Fig. 3. An evolutionary tree built for eleven species of Pheidole. Two species have the super-soldier caste (natural XSD); in three species, it was possible to obtain a super-soldier artificially by treating the larvae with an analog of the juvenile hormone (induction). Shown are the wing discs of the larvae of soldiers (SD) and oversoldiers (XSD); the sal gene expression zones are indicated as in Fig. 1. Drawing from the discussed article in Science
Based on the data obtained, the researchers suggested that the potential for the formation of super-soldiers was inherited by ants of the genus Pheidole from a common ancestor that lived 35-60 million years ago. It was implemented only by those species for which it somehow turned out to be beneficial (for example, because of life in places where nomadic ants are found). In other species, this possibility has been preserved in a latent state. In this case, one should expect that from the larvae of those species that do not have a super-soldier caste, it is possible, by choosing the right conditions, to grow something similar to them.
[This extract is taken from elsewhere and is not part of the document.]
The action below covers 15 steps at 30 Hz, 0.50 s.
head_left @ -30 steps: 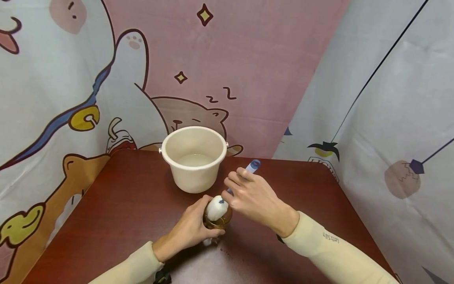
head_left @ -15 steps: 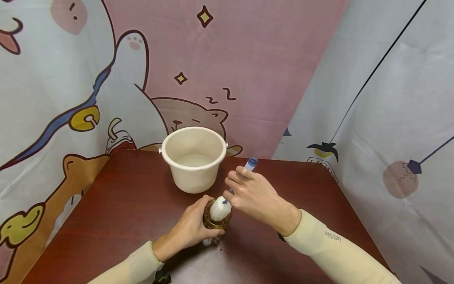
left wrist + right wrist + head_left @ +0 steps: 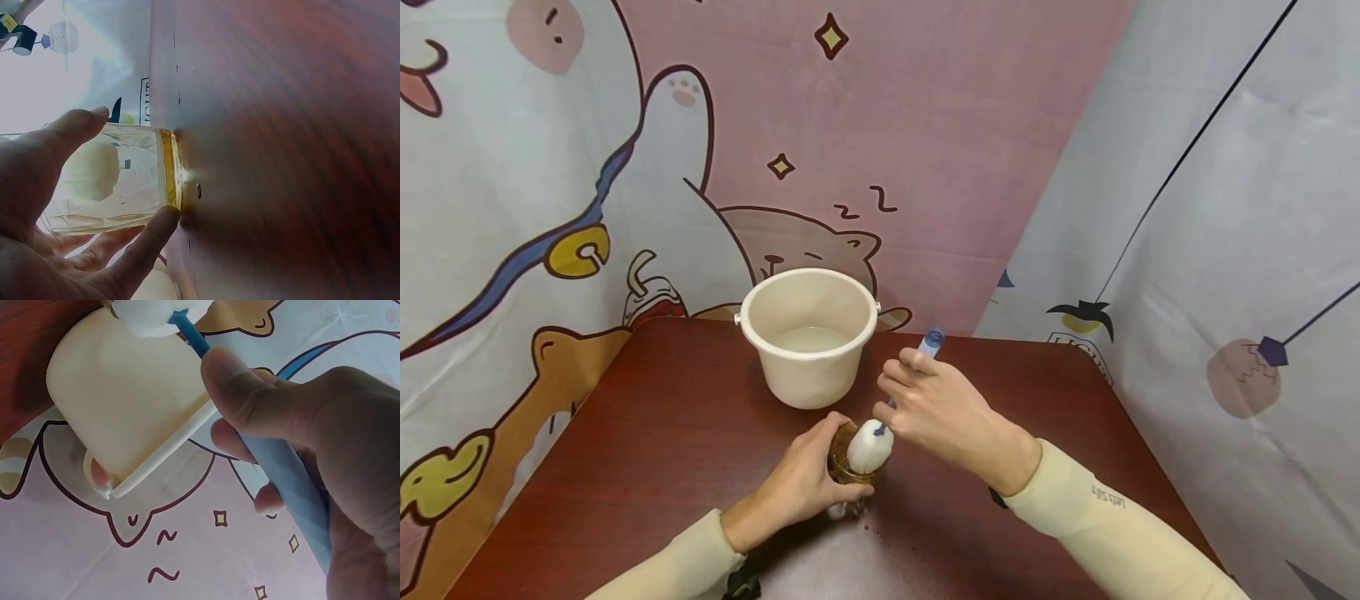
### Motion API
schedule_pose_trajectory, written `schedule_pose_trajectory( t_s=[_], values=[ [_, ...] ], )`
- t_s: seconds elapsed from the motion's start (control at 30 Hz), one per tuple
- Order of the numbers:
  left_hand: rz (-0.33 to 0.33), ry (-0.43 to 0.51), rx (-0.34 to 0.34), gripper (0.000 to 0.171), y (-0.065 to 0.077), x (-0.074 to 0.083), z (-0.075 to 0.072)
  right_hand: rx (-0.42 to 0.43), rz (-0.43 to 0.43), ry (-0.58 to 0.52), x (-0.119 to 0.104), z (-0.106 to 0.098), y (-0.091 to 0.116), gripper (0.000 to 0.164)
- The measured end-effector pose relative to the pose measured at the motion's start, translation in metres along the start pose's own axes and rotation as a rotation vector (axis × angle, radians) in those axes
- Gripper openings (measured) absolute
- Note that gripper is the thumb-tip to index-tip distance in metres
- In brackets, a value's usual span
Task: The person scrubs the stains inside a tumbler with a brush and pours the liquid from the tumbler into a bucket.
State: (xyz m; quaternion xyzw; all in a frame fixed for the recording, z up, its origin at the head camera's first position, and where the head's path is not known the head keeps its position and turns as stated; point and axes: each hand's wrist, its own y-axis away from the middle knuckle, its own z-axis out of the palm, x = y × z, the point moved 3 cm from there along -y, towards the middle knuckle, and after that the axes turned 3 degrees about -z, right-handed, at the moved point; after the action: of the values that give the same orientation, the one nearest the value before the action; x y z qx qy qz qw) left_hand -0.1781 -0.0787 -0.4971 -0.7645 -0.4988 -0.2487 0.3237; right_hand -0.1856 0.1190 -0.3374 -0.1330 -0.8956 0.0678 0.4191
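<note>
My left hand (image 3: 797,479) grips an amber glass cup (image 3: 139,203) from its left side, thumb and fingers spread around it. In the left wrist view, the cup's thick base meets the tabletop. My right hand (image 3: 943,421) holds the blue handle (image 3: 284,475) of a sponge brush, its fingers curled round it and the thumb along it. The brush's white sponge head (image 3: 870,447) sits in the cup's mouth, leaning toward the right side of the rim. Through the glass, the left wrist view shows the pale sponge inside, apart from the base.
Behind the hands stands a cream bucket (image 3: 808,379) with what looks like water in its bottom. Small wet drops (image 3: 880,537) lie on the dark red wooden table (image 3: 662,433) near the cup. Printed cloth (image 3: 925,125) hangs around the back and sides of the table.
The sponge head has shifted from the left part of the cup's mouth to the right. The brush handle's top has tipped slightly left and away. My left hand keeps its hold on the cup.
</note>
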Motion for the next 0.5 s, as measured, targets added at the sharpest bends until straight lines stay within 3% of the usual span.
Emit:
schedule_pose_trajectory(
  t_s=[0.5],
  values=[
    [0.001, 0.000, -0.002, 0.076, -0.0005, -0.0005, 0.0002, -0.023, 0.018, -0.060, 0.0052, -0.0011, 0.0031, 0.021]
  ],
)
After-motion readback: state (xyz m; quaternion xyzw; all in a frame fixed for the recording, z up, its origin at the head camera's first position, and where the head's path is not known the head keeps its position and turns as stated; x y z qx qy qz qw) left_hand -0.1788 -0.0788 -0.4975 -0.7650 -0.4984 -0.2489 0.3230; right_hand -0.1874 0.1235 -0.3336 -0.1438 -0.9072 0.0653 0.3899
It is known that the choice of a particular variant of development by an ant larva depends on the level of juvenile hormone (Fig. 1). Therefore, it is logical to assume that with the help of this hormone it is possible to “turn on” the hidden program of development of super-soldiers in species that do not have this caste. Experiments on three Pheidole species without super-soldiers (P. spadonia, P. morrisi, P. hyatti) confirmed this hypothesis. It turned out that if you take a larva of any of these species, about to turn into an ordinary soldier, and smear its abdomen with methoprene (see Methoprene), an analogue of a juvenile hormone, then the larva accelerates its growth, acquires two pairs of wing discs with high expression of the sal gene and eventually becomes a super-soldier (Fig. 4).
Fig. 4. A common soldier P. morrisi (A) and a super-soldier artificially obtained by treating the larva with methoprene (B, C). The white arrows show rudimentary wings, a hallmark of artificial super-soldiers. Image from the discussed article in Science
As already mentioned, in some species that do not have a super-soldier caste (including P. morrisi), such individuals sometimes appear as a rare developmental anomaly (“morphosis”). This allowed the authors to suggest that the independent emergence of the super-soldier caste in different evolutionary lines of ants of the genus Pheidole was due to a mechanism known as “genetic assimilation of morphoses” (see.